Problem description: A complete transcription of the material, exact in every line, is what is wanted.
══════
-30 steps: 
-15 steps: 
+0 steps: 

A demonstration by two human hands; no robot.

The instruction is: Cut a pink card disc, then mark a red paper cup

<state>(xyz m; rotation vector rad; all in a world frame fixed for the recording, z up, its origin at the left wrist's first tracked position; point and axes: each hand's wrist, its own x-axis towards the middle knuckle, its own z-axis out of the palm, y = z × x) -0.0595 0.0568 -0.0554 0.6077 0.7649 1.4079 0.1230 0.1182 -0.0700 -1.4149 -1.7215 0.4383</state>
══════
Answer to this problem:
-30 steps: 
-15 steps: 
+0 steps: 

A demonstration by two human hands; no robot.

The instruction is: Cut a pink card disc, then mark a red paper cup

<state>(xyz m; rotation vector rad; all in a world frame fixed for the recording, z up, its origin at the left wrist's first tracked position; point and axes: each hand's wrist, its own x-axis towards the middle knuckle, its own z-axis out of the palm, y = z × x) -0.0595 0.0568 -0.0554 0.6077 0.7649 1.4079 0.1230 0.1182 -0.0700 -1.4149 -1.7215 0.4383</state>

The output given is complete.